Se você não criou o pipeline em uma pasta Git inicialmente, você pode mover seu código-fonte para uma pasta Git. O Databricks recomenda usar a ação do editor para mover toda a pasta raiz para uma pasta Git. Isso atualiza todas as configurações de acordo. Consulte Pasta raiz.
Para mover a pasta raiz para uma pasta Git no explorador de ativos do pipeline:
- Clique no
para a pasta raiz.
- Clique em Mover pasta raiz.
- Escolha um novo local para sua pasta raiz e clique em Mover.
Consulte a seção Pasta raiz para obter mais informações.

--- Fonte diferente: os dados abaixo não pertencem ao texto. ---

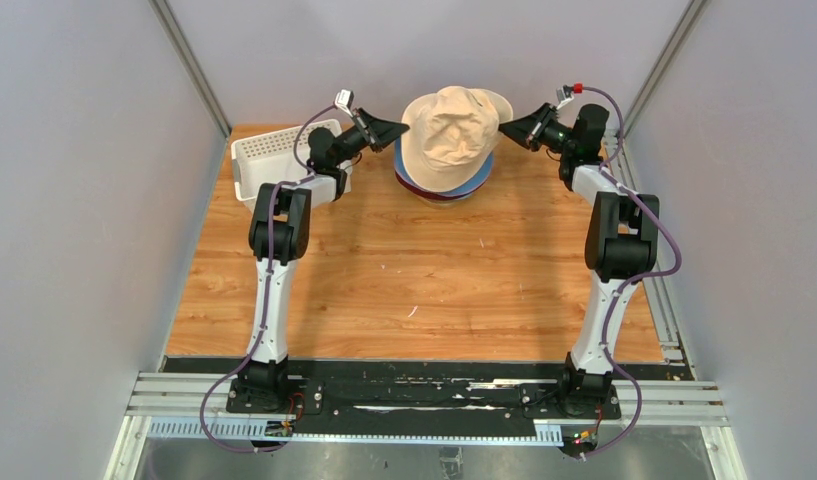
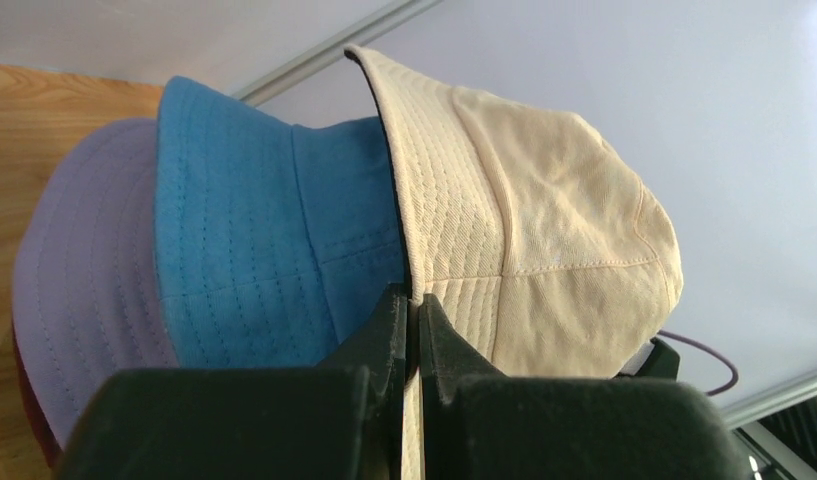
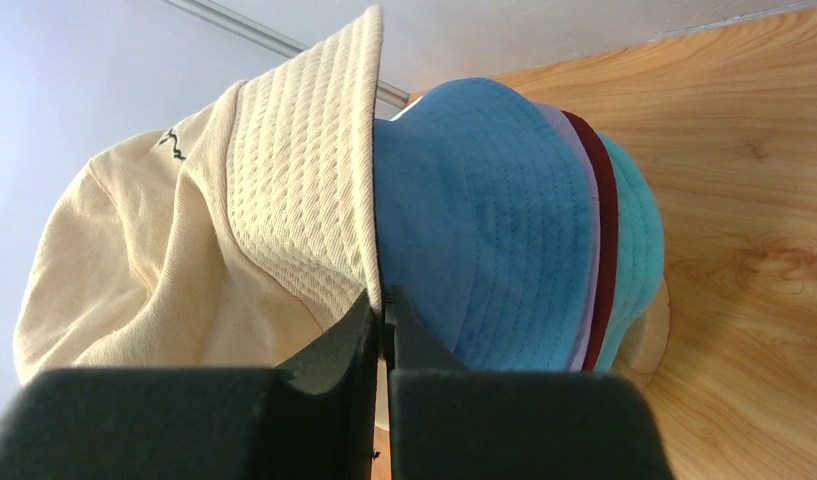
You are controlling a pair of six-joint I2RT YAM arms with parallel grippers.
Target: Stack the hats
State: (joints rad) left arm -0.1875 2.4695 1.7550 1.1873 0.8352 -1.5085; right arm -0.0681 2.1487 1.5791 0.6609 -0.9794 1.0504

Após a mudança, você verá o ícone familiar do Git ao lado do nome da pasta raiz.
Importante
Para mover a pasta raiz do pipeline, utilize o explorador de ativos do pipeline e as etapas acima. Movê-lo de qualquer outra forma quebra as configurações do pipeline e você deve configurar manualmente o caminho correto da pasta em Configurações.
- Clique no
Posso ter vários Pipelines na mesma pasta raiz?

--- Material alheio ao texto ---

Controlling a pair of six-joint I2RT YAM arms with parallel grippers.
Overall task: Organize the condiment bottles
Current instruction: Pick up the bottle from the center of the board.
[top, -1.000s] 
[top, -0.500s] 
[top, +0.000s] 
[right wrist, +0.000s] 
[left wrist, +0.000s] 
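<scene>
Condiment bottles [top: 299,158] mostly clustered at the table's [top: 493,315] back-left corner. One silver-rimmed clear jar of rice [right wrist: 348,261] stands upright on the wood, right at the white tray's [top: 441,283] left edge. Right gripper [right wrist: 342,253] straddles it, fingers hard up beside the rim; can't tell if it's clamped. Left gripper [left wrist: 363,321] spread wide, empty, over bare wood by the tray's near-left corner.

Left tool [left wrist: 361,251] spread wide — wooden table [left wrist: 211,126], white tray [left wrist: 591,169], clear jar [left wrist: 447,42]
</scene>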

Você pode, mas o Databricks recomenda ter apenas um único Pipeline por pasta raiz.
Quando devo fazer uma corrida seca?
Clique em Execução de teste para verificar o código sem atualizar as tabelas.
Quando devo usar Visualizações temporárias e quando devo usar exibições materializadas no meu código?
Use exibições temporárias quando não quiser materializar os dados. Por exemplo, esta é uma etapa numa sequência de passos para preparar os dados antes que eles estejam prontos para serem materializados usando uma tabela de fluxo contínuo ou vista materializada registada no Catálogo.